Work task
For each line below that contains the string "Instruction", copy that line.

[Source data]
####################

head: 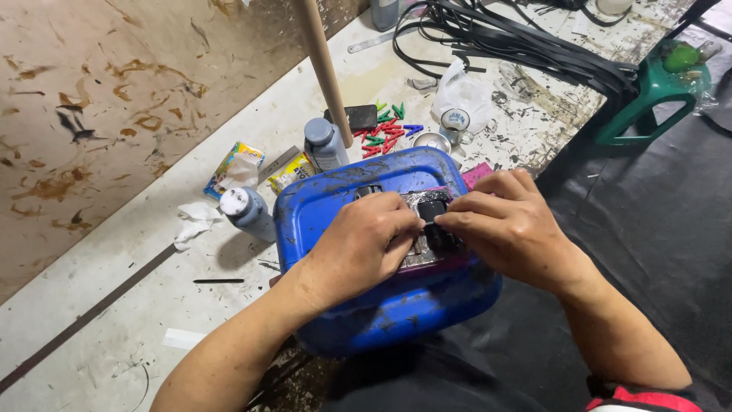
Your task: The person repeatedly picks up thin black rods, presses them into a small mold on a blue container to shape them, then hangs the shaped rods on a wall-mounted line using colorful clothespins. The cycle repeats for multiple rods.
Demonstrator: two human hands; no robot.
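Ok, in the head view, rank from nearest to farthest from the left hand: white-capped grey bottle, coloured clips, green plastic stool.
Measured from the left hand:
1. White-capped grey bottle, just to its left on the bench.
2. Coloured clips, beyond the blue container, further up the bench.
3. Green plastic stool, far upper right, off the bench.

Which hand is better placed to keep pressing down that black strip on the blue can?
Probably the right hand: its fingers already pinch the black strip on the blue can. The left hand rests beside it, steadying.
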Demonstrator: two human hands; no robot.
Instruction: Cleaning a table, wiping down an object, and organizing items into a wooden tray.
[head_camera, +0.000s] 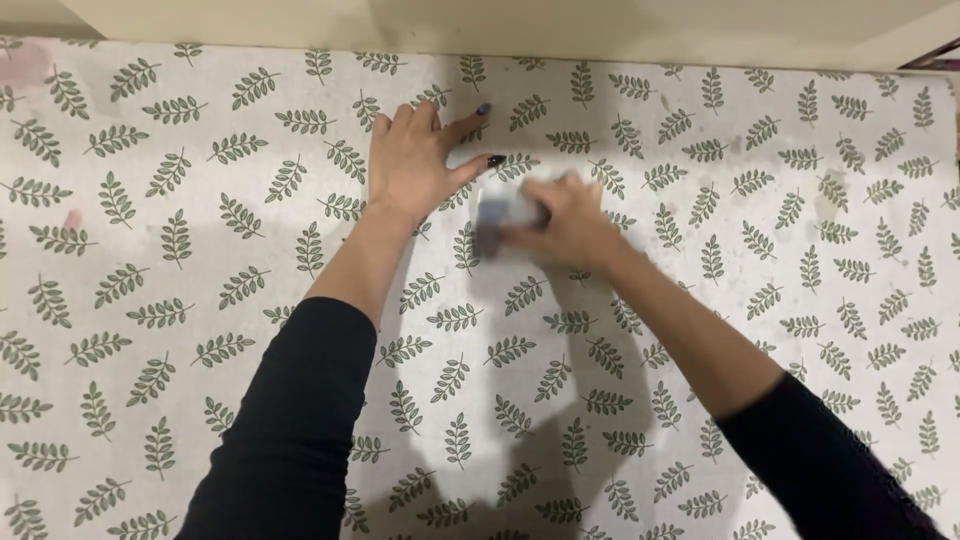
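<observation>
A white covering (760, 300) printed with green leaf sprigs fills nearly my whole view. A plain cream ledge (620, 30) borders its top edge. Soft shadows fall across its lower middle.

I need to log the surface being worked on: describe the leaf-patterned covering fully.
The leaf-patterned covering is off-white, printed all over with small green leafy sprigs, and looks like thin sheet or cloth. It lies flat and fills nearly the whole view up to a plain beige edge at the top. Faint pinkish stains show near its upper left. The left hand presses on it, fingers spread; the right hand holds a blurred pale object against it.
</observation>
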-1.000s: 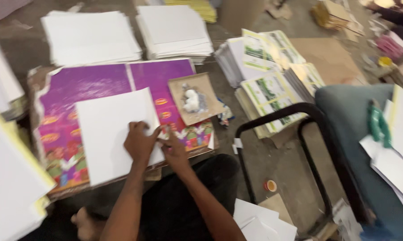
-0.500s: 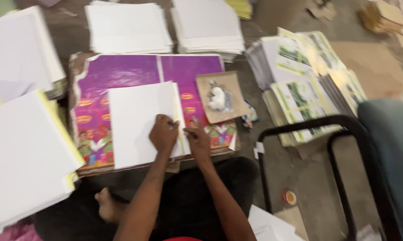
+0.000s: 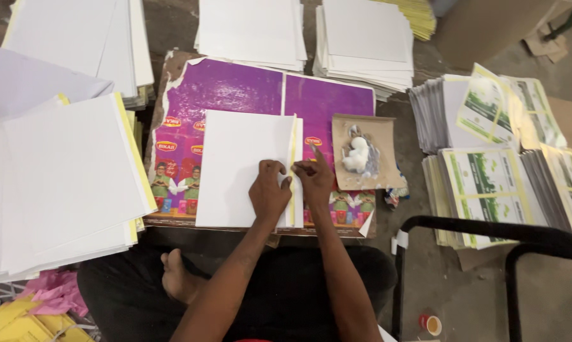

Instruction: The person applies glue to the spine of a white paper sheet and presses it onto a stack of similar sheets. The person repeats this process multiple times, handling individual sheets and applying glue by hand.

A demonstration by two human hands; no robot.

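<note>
Concrete floor [image 3: 463,297], grey and littered, is seen from above, with a purple printed board [image 3: 235,95] laid at the centre of the frame as a work surface. A white sheet [image 3: 235,168] with a yellow strip along its right edge is spread on that board. The left hand [image 3: 268,193] is pressed flat on the sheet, fingers curled. The right hand [image 3: 314,178] is set just beside it, fingertips pinched narrowly on the strip. Stacks of white paper [image 3: 58,171] are piled at left and along the top, green printed sheets [image 3: 489,183] at right. A brown card with a white glue blob [image 3: 362,158] lies right of the hands. A black chair frame [image 3: 520,237] crosses the lower right.
</note>
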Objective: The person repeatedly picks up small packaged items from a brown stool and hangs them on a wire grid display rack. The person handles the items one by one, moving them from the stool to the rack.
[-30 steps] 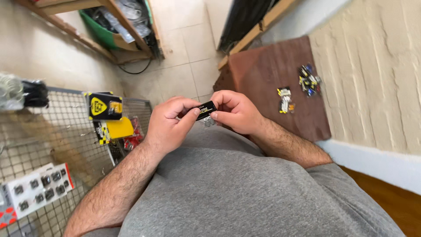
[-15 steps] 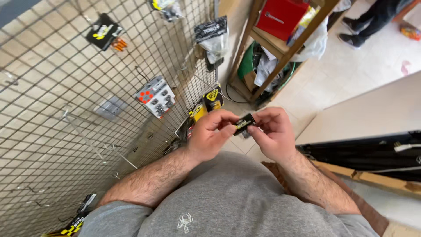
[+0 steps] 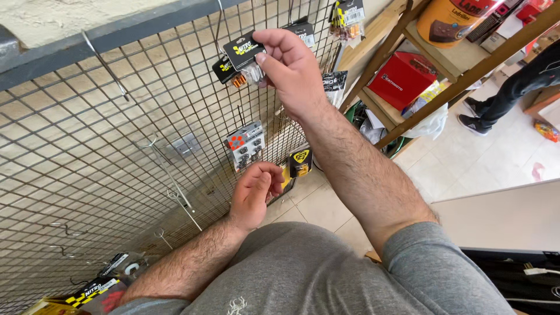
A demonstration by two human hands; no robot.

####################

Exercise result
Instruction: Cleaning a table, wiping down an object, and organizing items into a wooden tray.
Instruction: The person applies glue to the spine of a white paper sheet and presses it onto a stack of similar sheets. The person repeats this process multiple times, handling individual sheets and applying glue by hand.

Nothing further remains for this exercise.